Increasing demands on sheet metal forming processes require ever more extensive experimental characterizations of the original base materials. At the same time, the characterization tests used are constantly facing new challenges due to the use of thinner sheets of metal. The Virtual Lab of the Fraunhofer Institute for Mechanics of Materials IWM in Freiburg provides a remedy for this: It determines the necessary characteristic values for the design of sheet metal forming processes via simulation. The Fraunhofer IWM is cooperating with the University of Twente in the Netherlands to further develop the Virtual Lab.

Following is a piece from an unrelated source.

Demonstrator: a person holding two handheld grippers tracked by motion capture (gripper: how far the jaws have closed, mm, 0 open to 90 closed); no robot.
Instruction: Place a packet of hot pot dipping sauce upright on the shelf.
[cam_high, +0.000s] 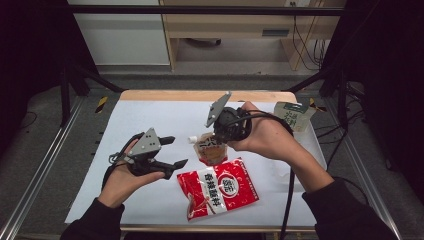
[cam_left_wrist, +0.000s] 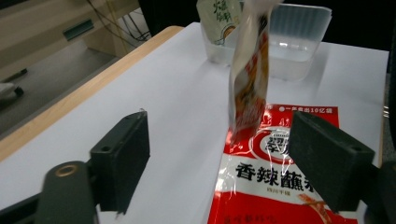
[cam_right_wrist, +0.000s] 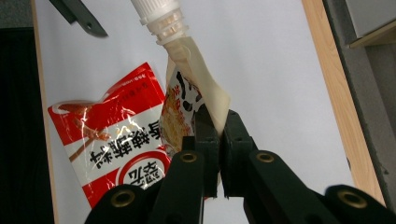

Sheet materials, like those used for complex car chassis, efficient plate heat exchangers or commercially available beverage cans, have a distinctive feature: Their material properties vary based on the direction in which the sheets are formed or loaded. Within industry, it is extremely important to precisely know this material behavior in order to properly design the sheet metal forming process and thus be able to manufacture the component with high dimensional accuracy. The experimental determination of the direction-dependent material properties required for this is becoming increasingly extensive, and not every load condition in the manufacturing process can be realized in experiments. For example, the determination of these material properties is critical under compression loading. In addition, sheet metal components are becoming increasingly fragile and thin walled. As a result, many materials — such as metal foils, which are required in battery technology — are difficult to characterize experimentally because they form wrinkles or crack extremely quickly. For these materials, there is consequently not enough experimental data on which to fall back.
With its Virtual Lab, the Fraunhofer IWM has created a way to fill this gap. “Using simulations, we determine the directional dependence of the mechanical properties in sheet metal materials,” explains Alexander Wessel, a scientist at the Fraunhofer IWM in the Forming Processes Group. “In doing so, we map the materials at the microscale level in a microstructure model and predict the macroscopic direction-dependent material behavior based on the underlying physical mechanisms.”
In this way, it is possible to characterize sheet materials as well as to determine the corresponding material parameters for designing the forming processes, whereas this is not possible via experiment alone. “Our approach in the Virtual Lab allows us to manage with just a few experimental data points and calculate the missing data ourselves," Wessel states. The time and financial outlay are therefore significantly lower compared to a purely experimental characterization. For companies, this means shorter development times and cost savings when introducing new forming processes.
Hand in hand with Fraunhofer IWM
In order to further enhance the predictive quality of the Virtual Lab and expand the economic benefits for industry, there is a new cooperation between the Fraunhofer IWM and the University of Twente in the Netherlands. Since October 2022, Alexander Wessel has been working at the University of Twente as part of the “Fraunhofer International Mobility Program,” or FIM for short, as a member of Professor Ton van den Boogaard’s renowned research group, which also conducts research on forming processes. With the FIM program, the Fraunhofer-Gesellschaft financially supports strategic partnerships with foreign research institutions and thus strengthens international scientific exchange.
The aim of Alexander Wessel’s stay in the Netherlands is primarily to compare the various simulation approaches and improve the prediction accuracy of the Fraunhofer IWM Virtual Lab. “The current results show that there is still potential for optimization, such as in the prediction of direction-dependent material properties in age-hardenable aluminum alloys, for example,” says Wessel. In collaboration with Assistant Professor Semih Perdahcioglu from the University of Twente, an initial modeling approach has been developed to solve this problem. The task now is to further improve this approach and integrate it into the Virtual Lab. It is expected that this will increase the prediction accuracy for heat-treatable aluminum alloys, such as those used for car bodies in automotive construction.